*** Dataset extract ***

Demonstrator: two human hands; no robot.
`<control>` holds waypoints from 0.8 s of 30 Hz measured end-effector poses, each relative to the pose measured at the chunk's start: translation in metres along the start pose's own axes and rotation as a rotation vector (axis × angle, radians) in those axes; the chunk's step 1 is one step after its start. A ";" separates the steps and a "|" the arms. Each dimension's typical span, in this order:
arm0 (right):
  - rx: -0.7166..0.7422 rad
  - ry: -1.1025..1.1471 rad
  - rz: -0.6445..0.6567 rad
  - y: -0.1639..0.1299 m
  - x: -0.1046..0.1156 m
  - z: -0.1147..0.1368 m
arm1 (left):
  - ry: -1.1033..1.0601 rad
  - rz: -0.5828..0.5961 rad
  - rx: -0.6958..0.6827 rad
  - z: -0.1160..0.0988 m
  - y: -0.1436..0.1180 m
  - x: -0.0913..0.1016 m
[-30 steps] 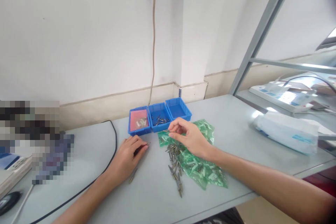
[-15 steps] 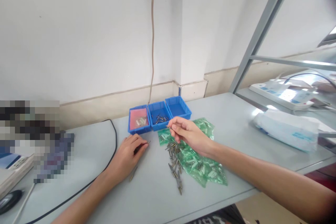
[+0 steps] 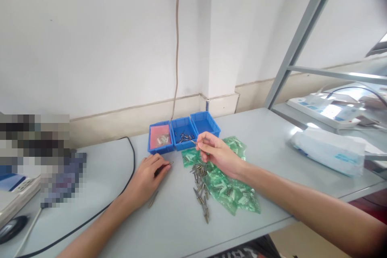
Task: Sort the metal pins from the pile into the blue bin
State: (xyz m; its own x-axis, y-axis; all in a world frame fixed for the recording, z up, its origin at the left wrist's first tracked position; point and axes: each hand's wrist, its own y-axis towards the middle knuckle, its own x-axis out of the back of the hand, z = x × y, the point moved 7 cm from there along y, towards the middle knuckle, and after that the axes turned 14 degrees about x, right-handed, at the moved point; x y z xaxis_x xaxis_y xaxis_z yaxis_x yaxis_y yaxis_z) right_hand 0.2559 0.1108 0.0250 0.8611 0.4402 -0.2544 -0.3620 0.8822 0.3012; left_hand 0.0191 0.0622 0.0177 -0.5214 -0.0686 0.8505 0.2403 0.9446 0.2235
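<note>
My left hand (image 3: 152, 169) rests on the table, its thumb and forefinger closed on a small metal pin (image 3: 171, 163). Another metal pin lies beside its wrist. My right hand (image 3: 213, 149) is raised over the green plastic bags (image 3: 231, 193), pinching a small metal pin (image 3: 192, 141) just in front of the blue bins. Under and left of it spreads a pile of loose metal pins (image 3: 199, 185). The middle blue bin (image 3: 181, 121) contains several dark pins. In the left blue bin (image 3: 148, 141) are a pink sheet and a clear bag of small pale parts.
The right blue bin (image 3: 205, 117) stands against the middle one. A black cable (image 3: 133, 161) curves across the table at left, near a black mouse (image 3: 13, 229). At right are a white plastic package (image 3: 329, 151) and a grey metal frame (image 3: 286, 68).
My right hand has shifted very slightly, and the pin in it shows more clearly, pointing left. My left hand stays in place. The view has moved a little.
</note>
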 end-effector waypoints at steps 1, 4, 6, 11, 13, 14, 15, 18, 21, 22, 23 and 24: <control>0.037 -0.091 0.019 0.000 0.000 0.003 | 0.002 -0.002 -0.001 0.000 0.000 0.000; 0.158 -0.367 0.077 0.000 -0.003 0.012 | 0.007 -0.005 -0.003 -0.001 0.000 0.001; 0.230 -0.503 0.093 0.000 -0.004 0.016 | 0.010 -0.010 -0.004 -0.002 0.000 0.001; 0.357 -0.703 0.096 0.002 -0.001 0.019 | 0.017 -0.012 0.003 -0.002 -0.001 0.002; 0.356 -0.727 0.110 0.004 0.000 0.017 | 0.019 -0.009 0.009 -0.002 -0.001 0.002; 0.348 -0.735 0.111 0.005 0.000 0.015 | 0.019 -0.009 0.011 -0.001 0.000 0.002; 0.340 -0.748 0.108 0.005 0.001 0.015 | 0.018 -0.009 0.010 -0.001 0.000 0.001; 0.371 -0.831 0.126 0.004 -0.003 0.021 | 0.017 -0.018 -0.008 -0.003 0.000 0.002; 0.490 -0.882 0.341 -0.002 -0.025 0.028 | 0.023 -0.036 -0.074 -0.010 -0.002 0.003; 0.533 -0.890 0.421 -0.006 -0.033 0.030 | 0.027 -0.047 -0.105 -0.013 -0.003 0.004; 0.569 -0.883 0.487 -0.011 -0.040 0.032 | 0.031 -0.062 -0.138 -0.017 -0.005 0.005; 0.583 -0.860 0.550 -0.015 -0.046 0.032 | 0.035 -0.078 -0.167 -0.020 -0.006 0.006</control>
State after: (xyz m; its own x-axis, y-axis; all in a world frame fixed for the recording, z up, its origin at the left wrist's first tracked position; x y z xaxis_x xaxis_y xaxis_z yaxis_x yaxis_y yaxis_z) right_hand 0.2331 0.0722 0.0617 0.6782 0.2832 0.6781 -0.7342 0.3008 0.6087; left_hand 0.0307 0.0496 0.0309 -0.5159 -0.1528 0.8429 0.3349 0.8697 0.3627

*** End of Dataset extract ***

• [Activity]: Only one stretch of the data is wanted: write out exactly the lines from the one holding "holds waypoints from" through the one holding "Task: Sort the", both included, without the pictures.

• [Result]:
`<control>` holds waypoints from 0.8 s of 30 Hz measured end-effector poses, each relative to the pose measured at the chunk's start: translation in metres along the start pose's own axes and rotation as a rotation vector (axis × angle, radians) in those axes; the chunk's step 1 is one step after its start. A ";" separates the steps and a "|" the arms. Each dimension's typical span, in this order:
arm0 (right):
  - rx: -0.7166..0.7422 rad
  - ry: -1.1025..1.1471 rad
  - rz: -0.6445..0.6567 rad
  - y: -0.1639..0.1299 m
  - x: -0.1046..0.1156 m
  - z: -0.1147..0.1368 m
arm1 (left):
  - ry: -1.1033..1.0601 rad
  - rz: -0.5828..0.5961 rad
  - rx: -0.6958..0.6827 rad
  - z: -0.1160..0.0988 m
  - y: -0.1436..0.1180 m
  - x: -0.0913..0.1016 m
[-30 steps] 
[-15 steps] 
[+0 steps] 
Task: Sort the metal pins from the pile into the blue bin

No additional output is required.